__WORK INSTRUCTION__:
Pictures stay out; everything else in the records below is to be repeated exactly.

=== Section Start ===

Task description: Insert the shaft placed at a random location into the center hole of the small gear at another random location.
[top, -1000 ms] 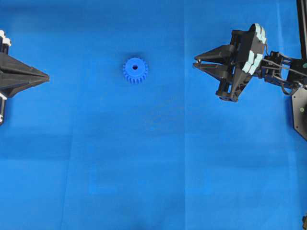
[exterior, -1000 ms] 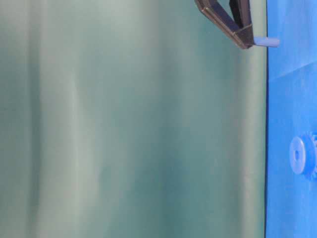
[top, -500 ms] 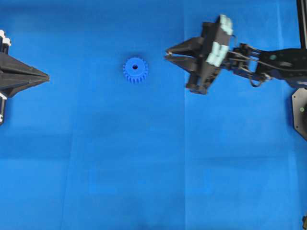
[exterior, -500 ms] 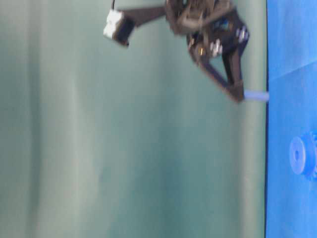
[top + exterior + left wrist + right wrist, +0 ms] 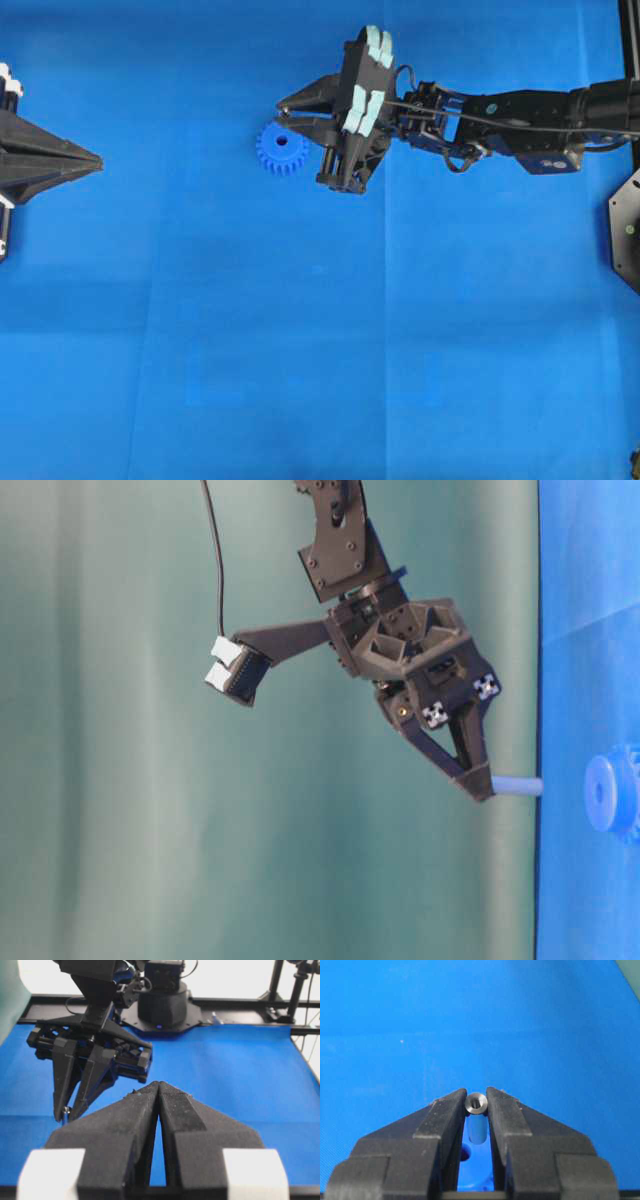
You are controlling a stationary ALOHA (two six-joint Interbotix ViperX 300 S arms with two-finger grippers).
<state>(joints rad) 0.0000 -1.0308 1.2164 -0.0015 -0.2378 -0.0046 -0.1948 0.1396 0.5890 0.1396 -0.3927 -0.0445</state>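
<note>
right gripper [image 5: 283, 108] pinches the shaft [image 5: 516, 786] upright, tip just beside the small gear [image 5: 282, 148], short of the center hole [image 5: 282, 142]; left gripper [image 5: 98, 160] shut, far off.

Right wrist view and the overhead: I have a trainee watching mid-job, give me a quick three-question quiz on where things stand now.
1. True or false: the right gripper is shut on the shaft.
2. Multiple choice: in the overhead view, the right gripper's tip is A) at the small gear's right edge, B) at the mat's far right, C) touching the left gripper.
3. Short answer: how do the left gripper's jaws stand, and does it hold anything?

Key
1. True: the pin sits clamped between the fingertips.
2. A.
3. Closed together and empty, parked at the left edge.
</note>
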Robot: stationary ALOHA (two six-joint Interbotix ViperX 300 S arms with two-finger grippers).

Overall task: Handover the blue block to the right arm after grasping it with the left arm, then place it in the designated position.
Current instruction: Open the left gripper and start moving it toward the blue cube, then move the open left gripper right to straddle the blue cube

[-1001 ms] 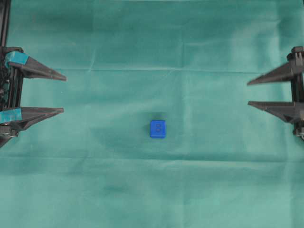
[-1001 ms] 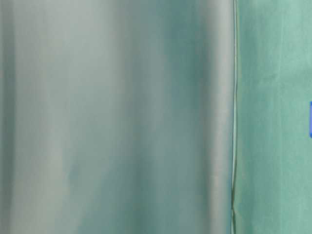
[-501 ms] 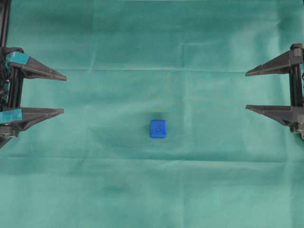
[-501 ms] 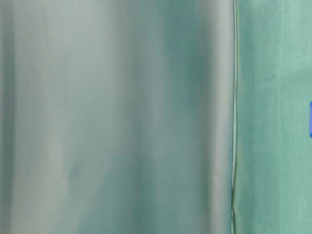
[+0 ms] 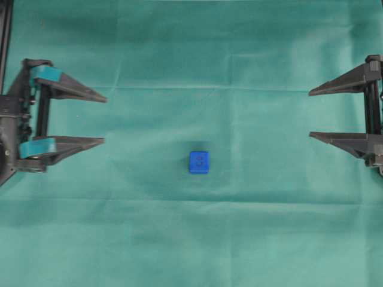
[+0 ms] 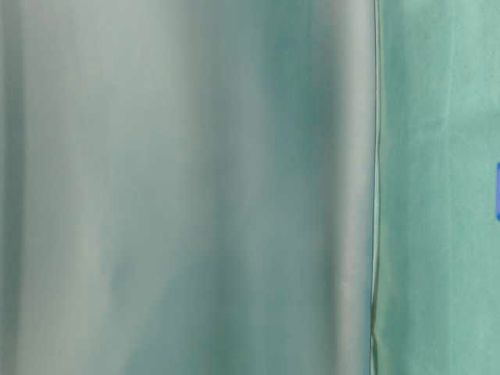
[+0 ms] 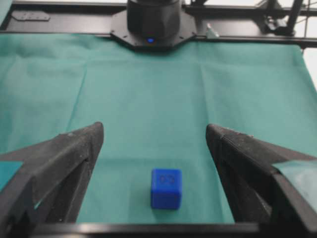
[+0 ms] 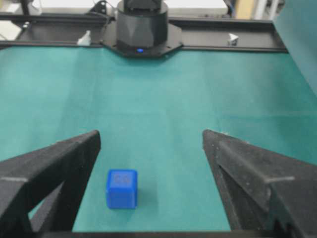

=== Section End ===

__EXERCISE OUTPUT__:
Task description: Insert the shaft placed at a random location into the center hole of the small gear at another random location.
[top, -1000 ms] 
[exterior, -1000 ms] 
[top, -500 ms] 
[exterior, -500 ms] 
[top + exterior + left wrist + right wrist, +0 ms] 
You are controlling a stationary ALOHA (two six-joint Interbotix ViperX 300 S arms with two-finger grippers).
<state>(joints rad) 0.0000 -1.0308 1.2164 -0.0015 -0.2378 -0.0046 -0.1948 0.1396 0.5890 0.1396 -0.3927 -0.0445</state>
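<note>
right gripper [image 5: 283, 108] pinches the shaft [image 5: 516, 786] upright, tip just beside the small gear [image 5: 282, 148], short of the center hole [image 5: 282, 142]; left gripper [image 5: 98, 160] shut, far off.

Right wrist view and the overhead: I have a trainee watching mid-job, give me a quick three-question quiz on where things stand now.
1. True or false: the right gripper is shut on the shaft.
2. Multiple choice: in the overhead view, the right gripper's tip is A) at the small gear's right edge, B) at the mat's far right, C) touching the left gripper.
3. Short answer: how do the left gripper's jaws stand, and does it hold anything?

Key
1. True: the pin sits clamped between the fingertips.
2. A.
3. Closed together and empty, parked at the left edge.
</note>
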Robot: stationary ALOHA (two six-joint Interbotix ViperX 300 S arms with two-finger grippers).

Overall task: Handover the blue block to the right arm after grasping it with the left arm, then place it in the designated position.
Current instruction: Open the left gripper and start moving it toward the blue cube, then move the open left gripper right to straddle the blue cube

[-1001 ms] 
[-1001 ms] 
[-501 ms] 
[-501 ms] 
[+0 ms] 
[+0 ms] 
[+0 ms] 
[+0 ms] 

Further output is not needed for this exercise.